WHAT THIS TASK INVOLVES :: Transcribe exactly the lines that fall between the one holding "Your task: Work" and the one holding "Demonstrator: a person", inclusive, from the entries below.

* * *

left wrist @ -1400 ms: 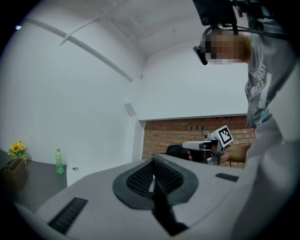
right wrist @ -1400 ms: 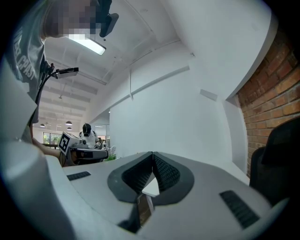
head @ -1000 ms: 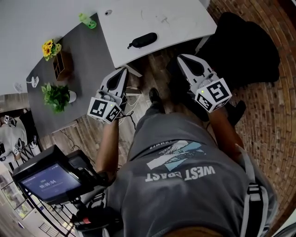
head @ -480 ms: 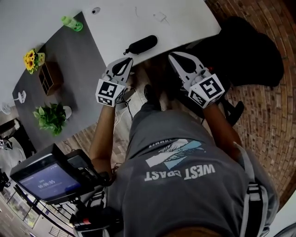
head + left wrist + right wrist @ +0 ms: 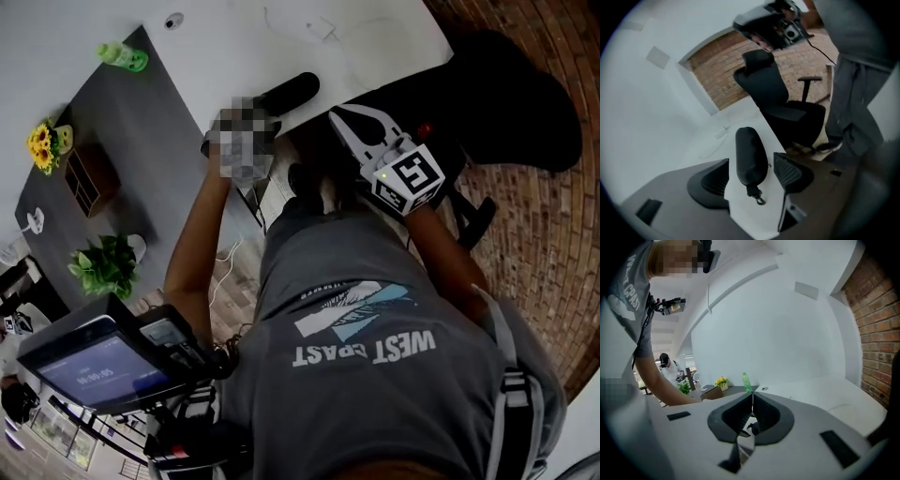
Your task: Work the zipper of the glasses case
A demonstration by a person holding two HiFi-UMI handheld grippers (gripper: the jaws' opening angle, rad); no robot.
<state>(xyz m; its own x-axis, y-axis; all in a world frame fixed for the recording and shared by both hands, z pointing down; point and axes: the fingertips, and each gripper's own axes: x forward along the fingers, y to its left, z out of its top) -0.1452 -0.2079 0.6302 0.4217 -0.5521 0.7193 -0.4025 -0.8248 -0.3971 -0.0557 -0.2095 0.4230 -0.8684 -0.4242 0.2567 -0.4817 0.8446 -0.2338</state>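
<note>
The black glasses case (image 5: pixel 286 92) lies near the front edge of the white table (image 5: pixel 375 37). In the left gripper view the case (image 5: pixel 749 145) lies lengthwise on the table between and just beyond the two jaws, its strap and metal clasp (image 5: pixel 759 198) pointing at the camera. My left gripper (image 5: pixel 751 160) is opening, and neither pad touches the case. A blurred patch covers this gripper in the head view. My right gripper (image 5: pixel 339 114) hovers at the table edge to the right of the case. Its jaws (image 5: pixel 752 399) are shut with nothing in them.
A black office chair (image 5: pixel 506 94) stands right of the table on a brick floor. The grey table (image 5: pixel 141 131) at left carries a green bottle (image 5: pixel 124 58), sunflowers (image 5: pixel 42 145), a wooden box (image 5: pixel 89 178) and a plant (image 5: pixel 105 265). A thin cable (image 5: pixel 319 28) lies on the white table.
Both grippers have moved forward to the white table's edge. The left one has closed in on the case's near end.
</note>
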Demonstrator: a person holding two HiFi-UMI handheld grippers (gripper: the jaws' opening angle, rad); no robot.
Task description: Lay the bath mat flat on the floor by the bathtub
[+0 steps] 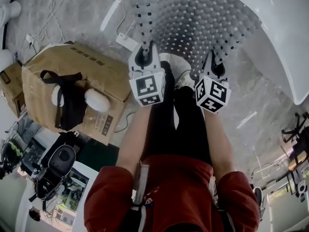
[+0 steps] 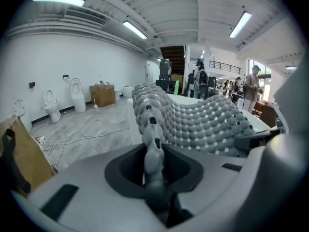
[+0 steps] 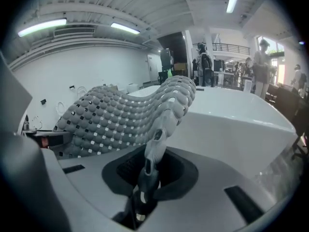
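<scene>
A grey bath mat (image 1: 193, 21) of rubber bumps with small holes hangs stretched between my two grippers, above the marbled floor. My left gripper (image 1: 145, 57) is shut on the mat's left near corner; in the left gripper view the mat (image 2: 193, 120) rises from the jaws and arches away. My right gripper (image 1: 212, 69) is shut on the right near corner, and in the right gripper view the mat (image 3: 125, 115) curves off to the left. The white bathtub (image 1: 285, 37) stands at the right, its rim (image 3: 241, 124) beside the mat.
A cardboard box (image 1: 72, 88) with a black strap and a white fluffy thing on top sits to the left. White cables (image 1: 53, 18) and a power strip (image 1: 126, 41) lie on the floor beyond. Toilets (image 2: 50, 105) stand along the far wall. My legs and shoes (image 1: 181, 79) are below the grippers.
</scene>
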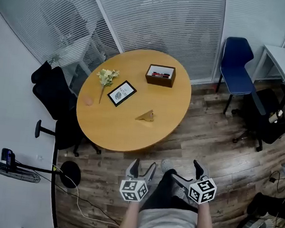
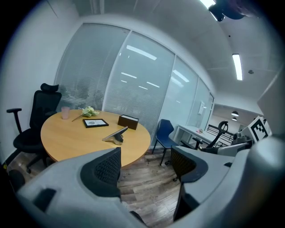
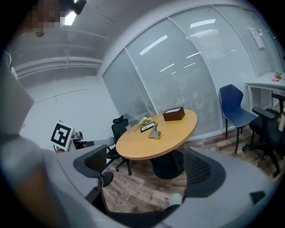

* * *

TASK RESULT ::
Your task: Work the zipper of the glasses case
A demonstration by a person holding two HiFi-UMI handheld grippers (gripper: the jaws' opening angle, rad); no robot.
<state>(xyz m; its own x-axis, y-axis; all in a world frame fixed for the recording and shared by both hands, z pointing down; point and axes: the fingertips, and each gripper's own axes: x forward along the fingers, y to its left, z out of its top) -0.1452 -0.2079 0.6302 0.4217 -0.5521 0.7193 -0.4025 -0.8248 -0.3971 -0.0557 -0.2095 0.4230 -0.8684 -0.4242 0.2567 -0.4817 0.8446 -0.2338</state>
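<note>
The black glasses case (image 5: pixel 286 92) lies near the front edge of the white table (image 5: pixel 375 37). In the left gripper view the case (image 5: pixel 749 145) lies lengthwise on the table between and just beyond the two jaws, its strap and metal clasp (image 5: pixel 759 198) pointing at the camera. My left gripper (image 5: pixel 751 160) is opening, and neither pad touches the case. A blurred patch covers this gripper in the head view. My right gripper (image 5: pixel 339 114) hovers at the table edge to the right of the case. Its jaws (image 5: pixel 752 399) are shut with nothing in them.
A black office chair (image 5: pixel 506 94) stands right of the table on a brick floor. The grey table (image 5: pixel 141 131) at left carries a green bottle (image 5: pixel 124 58), sunflowers (image 5: pixel 42 145), a wooden box (image 5: pixel 89 178) and a plant (image 5: pixel 105 265). A thin cable (image 5: pixel 319 28) lies on the white table.
Both grippers have moved forward to the white table's edge. The left one has closed in on the case's near end.
</note>
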Demonstrator: a person holding two HiFi-UMI handheld grippers (gripper: the jaws' opening angle, rad); no robot.

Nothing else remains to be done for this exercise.